Would you please restate the data exactly as it stands, apart from the pictures?

☆ ☆ ☆ ☆ ☆

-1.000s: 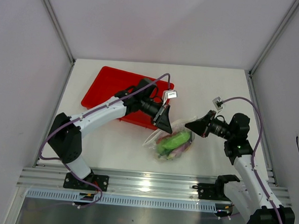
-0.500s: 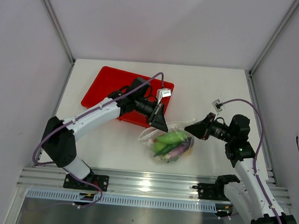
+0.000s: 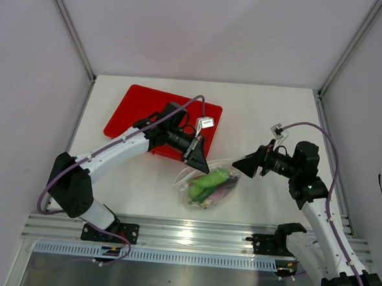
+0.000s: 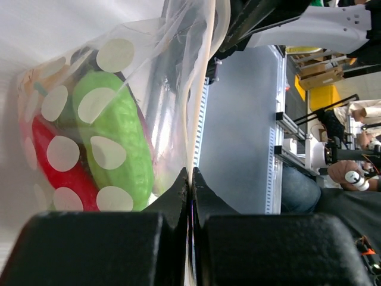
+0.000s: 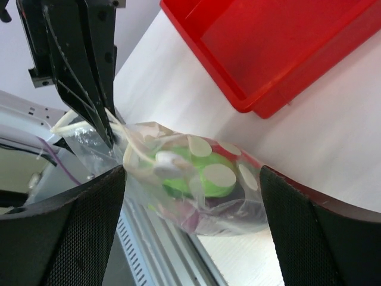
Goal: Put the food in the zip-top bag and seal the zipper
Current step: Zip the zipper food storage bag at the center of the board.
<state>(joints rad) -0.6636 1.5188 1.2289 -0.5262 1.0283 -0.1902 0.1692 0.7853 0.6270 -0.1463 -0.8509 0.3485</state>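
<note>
**Clear plastic pinched at one end, the other end let free**

The zip-top bag (image 3: 208, 186) lies on the white surface (image 3: 270, 115) between the two arms, its long axis slanting from near-left to far-right. The food (image 3: 209, 180) is inside it: the left wrist view shows a knobbly green vegetable (image 4: 119, 155) and a red chili (image 4: 56, 173) pressed against the film, and something purple shows low in the pile from above.

The left pincer (image 3: 199, 162) is clamped tight on the bag's far-left edge, with the zipper (image 4: 203, 89) running out from between its jaws as a pale strip towards the other arm. The right pincer (image 3: 240, 164) stands wide apart, holding nothing, just beside the bag's right end, and its jaws straddle the bag in its own camera.

The seal probably turns on that line. The strip lies lengthwise from one pincer to the other, so the right arm is best placed to press along it. The red tray (image 3: 138, 107) sits beyond the left arm, apart from the bag.
</note>
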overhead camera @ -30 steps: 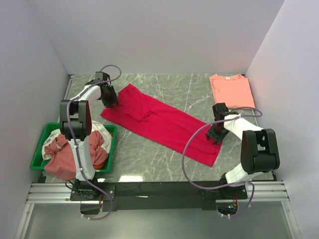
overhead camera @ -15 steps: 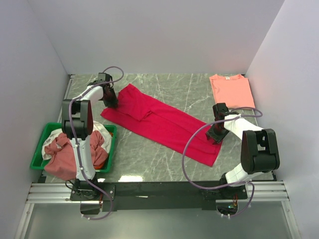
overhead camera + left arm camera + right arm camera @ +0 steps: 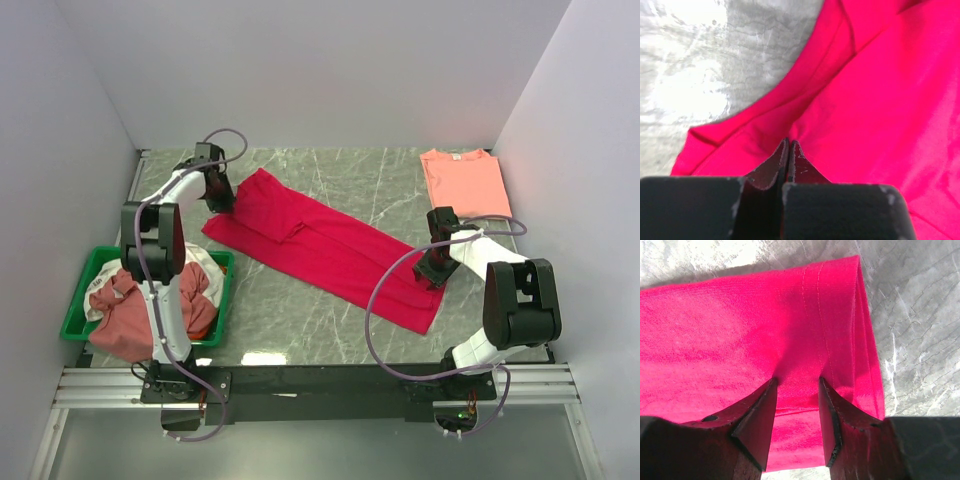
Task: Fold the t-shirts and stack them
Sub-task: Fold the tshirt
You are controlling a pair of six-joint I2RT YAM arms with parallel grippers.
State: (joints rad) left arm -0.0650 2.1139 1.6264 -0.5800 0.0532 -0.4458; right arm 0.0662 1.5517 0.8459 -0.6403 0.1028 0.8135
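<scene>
Waiting in green plastic tray [image 3: 78, 300]: heap of dusty-rose, white and orange t-shirts [image 3: 130, 305], none folded.
Right gripper [image 3: 797, 385]: half open, jaws astride the near hem of your crimson-red cloth t-shirt [image 3: 330, 250], apparently not pinching.
Crimson shirt: on grey marbled surface [image 3: 300, 320], folded lengthwise only.
Left gripper [image 3: 789, 145]: clamped on its far edge.
Far right: salmon-pink t-shirt [image 3: 463, 183], folded, likely your stack's base.

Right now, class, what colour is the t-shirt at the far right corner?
Salmon-pink t-shirt; best seen in the top external view.
</scene>
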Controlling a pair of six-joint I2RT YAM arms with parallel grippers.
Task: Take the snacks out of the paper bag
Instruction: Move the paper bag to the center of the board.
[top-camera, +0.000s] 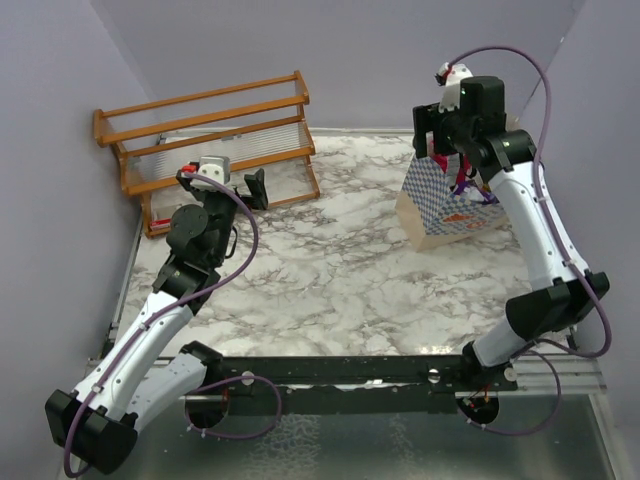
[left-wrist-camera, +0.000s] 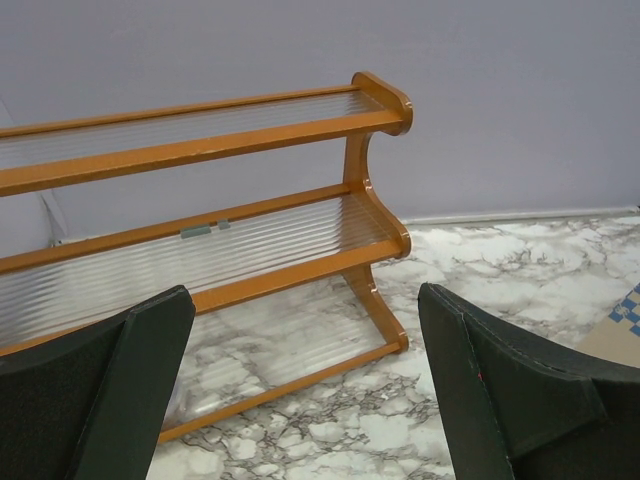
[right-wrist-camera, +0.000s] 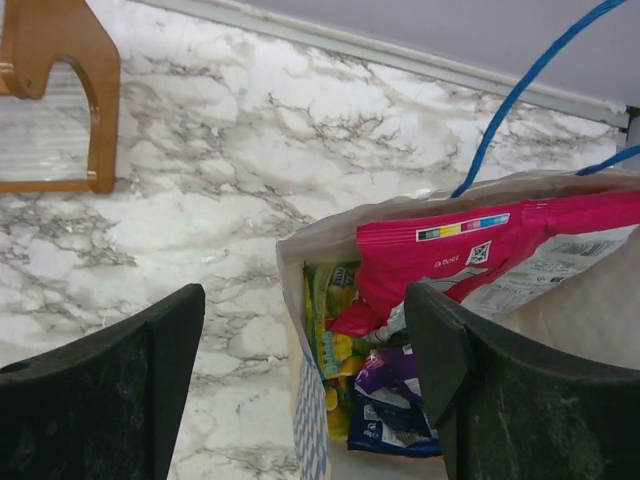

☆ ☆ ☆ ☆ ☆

### SOLUTION:
-1.000s: 
-0.500s: 
+0.000s: 
+0.000s: 
+0.000s: 
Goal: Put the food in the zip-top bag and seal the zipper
Current step: Zip the zipper food storage bag at the center of the board.
<state>(joints rad) -0.6636 1.5188 1.2289 -0.5262 1.0283 -0.1902 0.1692 0.7853 0.6270 -0.1463 -0.8509 0.3485</state>
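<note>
**Clear plastic pinched at one end, the other end let free**

The zip-top bag (image 3: 208, 186) lies on the white surface (image 3: 270, 115) between the two arms, its long axis slanting from near-left to far-right. The food (image 3: 209, 180) is inside it: the left wrist view shows a knobbly green vegetable (image 4: 119, 155) and a red chili (image 4: 56, 173) pressed against the film, and something purple shows low in the pile from above.

The left pincer (image 3: 199, 162) is clamped tight on the bag's far-left edge, with the zipper (image 4: 203, 89) running out from between its jaws as a pale strip towards the other arm. The right pincer (image 3: 240, 164) stands wide apart, holding nothing, just beside the bag's right end, and its jaws straddle the bag in its own camera.

The seal probably turns on that line. The strip lies lengthwise from one pincer to the other, so the right arm is best placed to press along it. The red tray (image 3: 138, 107) sits beyond the left arm, apart from the bag.
</note>
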overhead camera @ -30 steps: 
overhead camera @ -15 steps: 
overhead camera + left arm camera + right arm camera @ +0 steps: 
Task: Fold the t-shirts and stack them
Sub-task: Fold the tshirt
You are controlling a pair of six-joint I2RT YAM arms with parallel grippers.
State: (joints rad) left arm -0.0650 2.1139 1.6264 -0.5800 0.0532 -0.4458; right arm 0.0662 1.5517 0.8459 -0.6403 0.1028 0.8135
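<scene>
Waiting in green plastic tray [image 3: 78, 300]: heap of dusty-rose, white and orange t-shirts [image 3: 130, 305], none folded.
Right gripper [image 3: 797, 385]: half open, jaws astride the near hem of your crimson-red cloth t-shirt [image 3: 330, 250], apparently not pinching.
Crimson shirt: on grey marbled surface [image 3: 300, 320], folded lengthwise only.
Left gripper [image 3: 789, 145]: clamped on its far edge.
Far right: salmon-pink t-shirt [image 3: 463, 183], folded, likely your stack's base.

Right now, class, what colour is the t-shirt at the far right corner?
Salmon-pink t-shirt; best seen in the top external view.
</scene>
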Controlling a pair of six-joint I2RT YAM arms with parallel grippers.
Task: Take the snacks out of the paper bag
Instruction: Move the paper bag to the center of the board.
[top-camera, +0.000s] 
[left-wrist-camera, +0.000s] 
[right-wrist-camera, +0.000s] 

This output contains the full answer.